Reflections on writing with Mel Williams…

Reading time: About 2 minutes

Mel Williams believes that writing is less a talent and more of a learned practice and a deliberate act…

Mel Williams is a Toronto-based writer living with an acquired disability. She practices narrative advocacy — telling stories that quietly challenge societal norms and broaden our understanding of one another. She was longlisted for gritLIT’s 2025 short story contest and was a featured poet at Toronto’s 2022 Emerging Writers Reading Series. Her unpublished memoir Little Flames Under My Skin, is the runner-up for AWP’s 2025 Sue William Silverman Prize for Creative Nonfiction.

I was excited to talk to Mel about how she approaches writing. 

Q. Roughly how much time do you spend writing every day?

I spend four to five hours a day writing in some form — whether it’s new writing for my novel-in-progress, or shorter pieces for my Substack newsletter, or forming queries for my unpublished memoir Little Flames Under My Skin. 

Q. What’s a simple activity or habit that makes you a better writer?

I have two. Joining a writing group. This has helped me feel like I’m part of a community, sustains a regular practice and makes me accountable to someone other than myself. The second is finding a mentor––someone admired as a writer and human. My mentor has supported me through several projects. Her advice and guidance have often felt like a form of therapy.

Q. What interferes with your writing?

Coffee breaks that extend into reorganizing my cutlery drawer or purging expired refrigerator items. Productive procrastination is its own art-form. And watching tennis with friends and my Siamese cat, Lilo. We’re huge fans. 

Q. How do you persuade yourself to sit down to write on days when you really, really DON’T feel like doing it?

On days when the creativity doesn’t spark new sentences, I focus on editing instead.

Q. Is there a particular motto or saying that you’ve found helpful for writing?

My Humber writing instructor David Bergen offered a line I return to when I’m stuck. He encouraged me to use imagery and metaphor to: “Elevate the physical into the metaphysical…And then the mind must grasp the tenuousness of the body’s existence.” In learning to leave the body on the page, I find ways to return to it.

Q. Which stage of the writing process do you enjoy the most: researching, writing or editing/rewriting and why?

Editing/rewriting is my sweet spot. I think this stems from my early career in media/news. I enjoy visualizing, then crafting the final form and sending it to press.

Q. What’s one of the best books you’ve read (either fiction or non) in the last five years? 
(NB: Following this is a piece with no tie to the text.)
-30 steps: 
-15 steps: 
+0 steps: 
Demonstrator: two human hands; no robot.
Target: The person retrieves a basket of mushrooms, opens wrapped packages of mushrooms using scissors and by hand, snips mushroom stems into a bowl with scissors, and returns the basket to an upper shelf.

Two of my recent favourite reads have been Everything I Have Is Yours: A Marriage, by Eleanor Henderson, and Lost in the Valley of Death: A Story of Obsession and Danger in the Himalayas, by Harley Rustad. I love books that explore the extremes of the human experience.

Q. What book are you reading right now?

I just started reading The Serviceberry by Robin Wall Kimmerer.
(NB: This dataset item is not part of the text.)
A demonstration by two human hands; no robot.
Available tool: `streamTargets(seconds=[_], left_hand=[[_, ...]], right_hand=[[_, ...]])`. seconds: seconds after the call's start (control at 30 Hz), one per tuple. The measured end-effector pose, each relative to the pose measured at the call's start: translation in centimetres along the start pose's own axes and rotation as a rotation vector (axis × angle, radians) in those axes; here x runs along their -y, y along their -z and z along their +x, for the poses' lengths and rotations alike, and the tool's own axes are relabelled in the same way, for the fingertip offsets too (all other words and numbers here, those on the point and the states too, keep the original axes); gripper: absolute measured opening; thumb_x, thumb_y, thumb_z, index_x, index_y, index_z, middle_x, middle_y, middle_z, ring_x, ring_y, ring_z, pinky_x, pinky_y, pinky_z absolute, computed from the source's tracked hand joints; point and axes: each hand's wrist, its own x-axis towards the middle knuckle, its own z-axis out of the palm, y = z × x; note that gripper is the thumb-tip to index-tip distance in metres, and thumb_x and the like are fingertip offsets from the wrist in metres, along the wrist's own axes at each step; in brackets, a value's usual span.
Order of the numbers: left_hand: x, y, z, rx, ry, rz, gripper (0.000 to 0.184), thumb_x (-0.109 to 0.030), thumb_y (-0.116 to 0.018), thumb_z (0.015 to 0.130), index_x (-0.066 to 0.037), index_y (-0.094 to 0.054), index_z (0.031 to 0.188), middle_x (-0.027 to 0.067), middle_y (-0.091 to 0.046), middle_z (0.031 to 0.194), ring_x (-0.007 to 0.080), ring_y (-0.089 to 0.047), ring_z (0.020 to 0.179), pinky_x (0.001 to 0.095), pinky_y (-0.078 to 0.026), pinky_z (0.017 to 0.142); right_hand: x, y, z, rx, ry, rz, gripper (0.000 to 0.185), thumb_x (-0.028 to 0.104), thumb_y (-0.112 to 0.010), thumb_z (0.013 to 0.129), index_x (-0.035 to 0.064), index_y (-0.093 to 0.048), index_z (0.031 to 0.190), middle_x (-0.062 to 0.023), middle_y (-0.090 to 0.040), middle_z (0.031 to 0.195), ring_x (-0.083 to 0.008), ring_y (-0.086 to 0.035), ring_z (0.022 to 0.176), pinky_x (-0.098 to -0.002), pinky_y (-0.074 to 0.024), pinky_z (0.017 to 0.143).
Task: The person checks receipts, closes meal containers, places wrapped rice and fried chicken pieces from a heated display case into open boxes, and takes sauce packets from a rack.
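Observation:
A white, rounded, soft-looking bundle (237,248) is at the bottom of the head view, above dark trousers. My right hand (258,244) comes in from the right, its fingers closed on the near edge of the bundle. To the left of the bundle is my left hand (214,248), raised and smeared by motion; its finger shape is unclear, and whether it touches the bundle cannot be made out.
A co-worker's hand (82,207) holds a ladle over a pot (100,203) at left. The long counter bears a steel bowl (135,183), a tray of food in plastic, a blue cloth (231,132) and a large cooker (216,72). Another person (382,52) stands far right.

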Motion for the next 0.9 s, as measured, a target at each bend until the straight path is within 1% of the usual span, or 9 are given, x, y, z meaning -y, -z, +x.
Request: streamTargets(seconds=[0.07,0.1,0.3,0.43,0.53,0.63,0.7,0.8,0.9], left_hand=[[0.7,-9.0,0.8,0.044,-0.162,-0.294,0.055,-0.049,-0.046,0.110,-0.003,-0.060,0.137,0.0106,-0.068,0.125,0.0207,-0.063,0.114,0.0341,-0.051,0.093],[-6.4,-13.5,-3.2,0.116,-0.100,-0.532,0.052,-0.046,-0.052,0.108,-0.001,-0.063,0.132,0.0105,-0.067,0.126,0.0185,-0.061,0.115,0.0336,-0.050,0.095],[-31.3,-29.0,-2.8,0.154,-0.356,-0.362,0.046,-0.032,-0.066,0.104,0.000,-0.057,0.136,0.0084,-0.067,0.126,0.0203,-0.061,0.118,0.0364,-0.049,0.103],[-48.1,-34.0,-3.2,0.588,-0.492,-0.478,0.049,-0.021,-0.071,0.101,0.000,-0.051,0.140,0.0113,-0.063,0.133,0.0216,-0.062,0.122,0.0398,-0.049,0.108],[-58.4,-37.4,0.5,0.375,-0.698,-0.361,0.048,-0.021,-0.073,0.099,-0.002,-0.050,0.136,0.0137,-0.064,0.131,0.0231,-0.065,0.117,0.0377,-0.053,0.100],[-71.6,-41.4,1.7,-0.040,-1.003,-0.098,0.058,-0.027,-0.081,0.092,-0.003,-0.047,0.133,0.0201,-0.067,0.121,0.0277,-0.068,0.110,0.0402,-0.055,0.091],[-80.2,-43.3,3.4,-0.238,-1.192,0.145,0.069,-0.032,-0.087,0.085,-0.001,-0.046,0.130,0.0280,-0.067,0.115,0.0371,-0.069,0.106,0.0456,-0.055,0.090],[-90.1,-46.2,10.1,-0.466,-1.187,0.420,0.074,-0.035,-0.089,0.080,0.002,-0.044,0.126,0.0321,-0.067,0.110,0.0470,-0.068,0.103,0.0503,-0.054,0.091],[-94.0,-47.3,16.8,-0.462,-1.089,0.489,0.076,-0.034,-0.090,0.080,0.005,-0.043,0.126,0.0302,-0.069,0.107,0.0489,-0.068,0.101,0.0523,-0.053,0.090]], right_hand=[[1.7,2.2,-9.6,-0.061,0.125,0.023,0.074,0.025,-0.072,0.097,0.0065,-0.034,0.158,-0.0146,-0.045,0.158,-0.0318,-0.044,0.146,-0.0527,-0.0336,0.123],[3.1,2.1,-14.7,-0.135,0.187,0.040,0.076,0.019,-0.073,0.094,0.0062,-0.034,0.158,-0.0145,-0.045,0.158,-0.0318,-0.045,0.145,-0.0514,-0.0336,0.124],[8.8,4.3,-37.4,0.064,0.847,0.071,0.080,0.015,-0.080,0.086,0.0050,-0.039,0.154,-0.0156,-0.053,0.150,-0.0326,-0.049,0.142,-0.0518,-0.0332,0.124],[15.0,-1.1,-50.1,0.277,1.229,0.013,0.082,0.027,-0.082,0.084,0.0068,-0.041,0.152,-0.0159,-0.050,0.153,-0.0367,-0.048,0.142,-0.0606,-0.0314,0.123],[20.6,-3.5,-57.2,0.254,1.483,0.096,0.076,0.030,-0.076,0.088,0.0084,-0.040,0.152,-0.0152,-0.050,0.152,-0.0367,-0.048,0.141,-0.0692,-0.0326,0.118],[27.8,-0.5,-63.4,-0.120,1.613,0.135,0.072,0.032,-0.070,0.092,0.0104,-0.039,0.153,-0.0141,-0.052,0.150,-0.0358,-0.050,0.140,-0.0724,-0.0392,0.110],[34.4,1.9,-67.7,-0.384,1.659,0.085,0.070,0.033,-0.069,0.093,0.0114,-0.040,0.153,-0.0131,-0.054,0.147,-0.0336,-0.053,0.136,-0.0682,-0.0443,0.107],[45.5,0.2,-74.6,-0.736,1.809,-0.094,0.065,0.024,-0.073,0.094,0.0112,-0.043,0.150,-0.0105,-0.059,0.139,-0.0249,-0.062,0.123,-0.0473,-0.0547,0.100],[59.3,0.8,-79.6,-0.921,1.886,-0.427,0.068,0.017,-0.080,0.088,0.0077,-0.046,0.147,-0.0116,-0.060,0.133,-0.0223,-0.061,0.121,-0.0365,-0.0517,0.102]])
Q. What do you think is the biggest misperception that new writers have about the act of writing?

That writers are born with innate talent, and a flurry of story ideas. For me, writing has been a learned practice and a deliberate act. I have grown alongside my writing. The act of writing has taught me a lot about community, belonging, living alongside rejection, and thriving through periods of grief.